TASK STATEMENT →
Wherever "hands" shows up in the records below, copy the whole line.
++++++++++++++++++++
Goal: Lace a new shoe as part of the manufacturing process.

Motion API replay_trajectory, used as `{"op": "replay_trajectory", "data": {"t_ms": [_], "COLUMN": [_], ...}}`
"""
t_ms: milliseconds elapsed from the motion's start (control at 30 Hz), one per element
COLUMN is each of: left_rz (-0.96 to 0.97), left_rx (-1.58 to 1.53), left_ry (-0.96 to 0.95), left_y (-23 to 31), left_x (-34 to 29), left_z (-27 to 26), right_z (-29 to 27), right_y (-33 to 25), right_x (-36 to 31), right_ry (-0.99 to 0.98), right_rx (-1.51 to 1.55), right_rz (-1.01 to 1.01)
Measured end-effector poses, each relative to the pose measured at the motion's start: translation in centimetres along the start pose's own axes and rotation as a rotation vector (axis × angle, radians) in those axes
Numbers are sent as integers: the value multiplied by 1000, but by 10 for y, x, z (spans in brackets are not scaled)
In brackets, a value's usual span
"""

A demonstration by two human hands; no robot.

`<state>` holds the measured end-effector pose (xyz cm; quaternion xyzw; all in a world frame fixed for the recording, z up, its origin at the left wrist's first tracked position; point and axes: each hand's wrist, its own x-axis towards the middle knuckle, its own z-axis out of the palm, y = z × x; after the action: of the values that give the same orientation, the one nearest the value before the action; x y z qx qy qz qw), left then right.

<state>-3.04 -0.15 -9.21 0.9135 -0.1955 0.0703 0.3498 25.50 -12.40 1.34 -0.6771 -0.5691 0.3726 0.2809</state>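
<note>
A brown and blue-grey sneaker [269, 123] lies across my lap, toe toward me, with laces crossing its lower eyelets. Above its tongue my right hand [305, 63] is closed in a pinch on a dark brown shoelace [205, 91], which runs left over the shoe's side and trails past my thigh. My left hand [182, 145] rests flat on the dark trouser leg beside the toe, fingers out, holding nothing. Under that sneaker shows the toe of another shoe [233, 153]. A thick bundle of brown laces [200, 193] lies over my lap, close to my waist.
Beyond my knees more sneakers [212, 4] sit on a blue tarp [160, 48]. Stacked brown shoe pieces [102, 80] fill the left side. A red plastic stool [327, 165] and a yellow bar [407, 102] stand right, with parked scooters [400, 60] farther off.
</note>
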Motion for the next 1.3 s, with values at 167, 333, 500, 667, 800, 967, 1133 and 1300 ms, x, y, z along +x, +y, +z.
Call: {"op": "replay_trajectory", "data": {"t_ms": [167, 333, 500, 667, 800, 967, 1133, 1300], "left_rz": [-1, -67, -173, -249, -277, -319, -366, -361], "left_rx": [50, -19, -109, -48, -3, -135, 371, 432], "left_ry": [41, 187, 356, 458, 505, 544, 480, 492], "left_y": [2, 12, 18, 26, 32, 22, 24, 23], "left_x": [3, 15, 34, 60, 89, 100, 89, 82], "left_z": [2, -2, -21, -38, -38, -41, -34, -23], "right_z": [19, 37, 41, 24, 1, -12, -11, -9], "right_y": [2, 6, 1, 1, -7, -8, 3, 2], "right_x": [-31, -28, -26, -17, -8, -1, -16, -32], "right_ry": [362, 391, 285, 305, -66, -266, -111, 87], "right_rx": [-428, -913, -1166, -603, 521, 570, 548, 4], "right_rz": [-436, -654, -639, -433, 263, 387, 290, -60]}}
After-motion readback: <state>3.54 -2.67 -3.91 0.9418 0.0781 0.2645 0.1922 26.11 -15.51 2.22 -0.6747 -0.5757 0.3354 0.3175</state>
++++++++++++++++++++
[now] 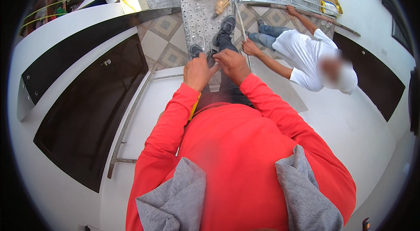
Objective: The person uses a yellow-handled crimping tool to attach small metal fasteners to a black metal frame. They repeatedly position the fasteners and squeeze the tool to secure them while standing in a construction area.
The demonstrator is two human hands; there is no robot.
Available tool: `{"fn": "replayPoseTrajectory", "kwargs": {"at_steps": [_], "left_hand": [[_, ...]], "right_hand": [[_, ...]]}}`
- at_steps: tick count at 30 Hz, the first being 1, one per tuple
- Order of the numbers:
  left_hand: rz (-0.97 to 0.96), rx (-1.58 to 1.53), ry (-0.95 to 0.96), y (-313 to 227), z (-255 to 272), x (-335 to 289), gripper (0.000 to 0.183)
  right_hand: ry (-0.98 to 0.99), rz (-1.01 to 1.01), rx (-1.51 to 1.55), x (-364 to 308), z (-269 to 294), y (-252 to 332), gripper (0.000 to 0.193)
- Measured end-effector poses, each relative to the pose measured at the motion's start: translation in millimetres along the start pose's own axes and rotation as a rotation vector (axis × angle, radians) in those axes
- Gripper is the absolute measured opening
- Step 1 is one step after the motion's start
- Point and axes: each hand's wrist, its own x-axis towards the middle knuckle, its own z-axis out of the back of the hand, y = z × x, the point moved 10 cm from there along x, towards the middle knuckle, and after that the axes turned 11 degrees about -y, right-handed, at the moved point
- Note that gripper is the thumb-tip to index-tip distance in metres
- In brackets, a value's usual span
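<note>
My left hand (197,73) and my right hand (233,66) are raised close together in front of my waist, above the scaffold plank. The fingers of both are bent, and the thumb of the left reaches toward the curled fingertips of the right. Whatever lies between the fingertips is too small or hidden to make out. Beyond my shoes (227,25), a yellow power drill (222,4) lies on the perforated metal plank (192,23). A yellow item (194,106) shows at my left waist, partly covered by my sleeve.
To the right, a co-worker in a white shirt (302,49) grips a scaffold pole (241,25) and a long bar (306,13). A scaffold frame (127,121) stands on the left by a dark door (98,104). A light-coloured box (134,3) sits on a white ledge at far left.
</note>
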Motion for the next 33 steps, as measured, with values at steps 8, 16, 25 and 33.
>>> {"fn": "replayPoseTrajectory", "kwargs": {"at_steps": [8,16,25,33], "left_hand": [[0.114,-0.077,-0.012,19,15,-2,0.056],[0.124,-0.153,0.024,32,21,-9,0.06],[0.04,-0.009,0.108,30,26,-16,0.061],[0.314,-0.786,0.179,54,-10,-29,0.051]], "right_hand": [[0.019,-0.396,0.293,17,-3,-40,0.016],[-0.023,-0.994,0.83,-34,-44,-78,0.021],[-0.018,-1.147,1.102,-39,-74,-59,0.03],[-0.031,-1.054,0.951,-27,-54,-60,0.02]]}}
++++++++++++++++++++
TASK RESULT →
A demonstration by two human hands; no robot.
The demonstrator is two human hands; there is no robot.

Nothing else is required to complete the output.